[This is crossposted, so I guess half the followup discussion will appear under the copy in my personal journal (
dglenn) and half will show up under the copy posted to
genderqueer.]
It just hit me, reading a few other folks' stray comments about gender, transition, etc., and contemplating my own uncertainty about my own identity, that intergendered/bi-gendered/gender-outlaw is probably one of those identities that can be a permanent gender identity or merely a temporary stopping-place on the way to further self-discovery. (And that dying of old age is probably the most certain way of knowing it wasn't temporary.)
This is one of those
#blink#
Oh!
Hmmm....
Nah.
But...
Huh?
#blink# #blink#
[scratch head]
types of thoughts, not a really reasoned-out hypothesis.
I'm interested in other people's gut reactions (especially from transgendered folks) as well as after-thinking-a-moment reactions.
(And I fully retain the right to change my mind after I've thought about it more.)
(no subject)
i've often thought i should've been a guy, and while i don't by any means consider myself transgendered, i think i'm definitely heavily skewed toward 'somewhere in between' more than i'm purely female (in much the same way that i'm heavily skewed toward being into men, but still consider women to be a viable option -- just not one i've had the opportunity to explore more than minimally as yet). but i think that's a lot more common than people really think. it's just that our society still doesn't really approve of that sort of thing, so people do their best to fit themselves into their assigned cubbyholes, and cut off any parts that don't fit.
a real shame, that. one hesitates to imagine the number of lives it's destroyed.
so, yet again, here's to you for being among the most out-there gender outlaws i've met. remind me to tell you sometime about Steve/Lynn, who used to show up at an open mic in SF in one or another persona as it suited him/her.
(no subject)
--Nate
Um, yes.
Why? Because you define it as an identity. "Identity" is the thing us social animals strive perhaps most for, only slightly below food and air, if we're in interaction with even only one other social animal. In every other aspect of our identity, we do go through a lot of trial and error---even in profession. Some identities appear late in life---ex., my classifying myself as a dancer. Some disappear---ex., me being an introverted person. I've seen some fall by the wayside when the person feels that s/he doesn't need it anymore---people finding religion in their teenage years and losing it in college, for instance.
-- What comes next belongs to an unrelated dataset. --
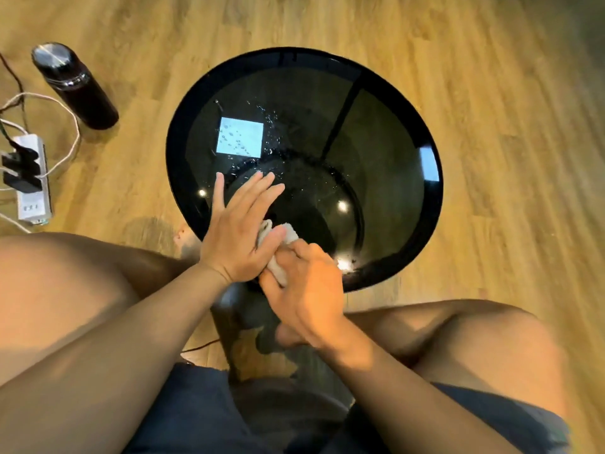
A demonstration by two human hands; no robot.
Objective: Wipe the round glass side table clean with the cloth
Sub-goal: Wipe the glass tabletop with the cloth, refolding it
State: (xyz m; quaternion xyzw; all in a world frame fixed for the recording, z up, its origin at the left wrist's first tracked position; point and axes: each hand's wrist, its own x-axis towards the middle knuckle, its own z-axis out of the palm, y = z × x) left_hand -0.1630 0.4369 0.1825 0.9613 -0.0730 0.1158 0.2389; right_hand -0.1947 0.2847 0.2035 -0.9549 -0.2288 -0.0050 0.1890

Some do find that things they've taken on are their true calling. And many things can serve as evolutionary steps in identity development if it turns out that they are not the final stop, because while being in a certain identity we learn things about that identity, where it places us socially in terms of interactions, and most important, how we ourselves react to being identified such. Those all shape the next step, or whether there will be a next step or not.
Naturally, these all change from person to person.
So, um, yes. It can be both ways, is how my uninformed self feels.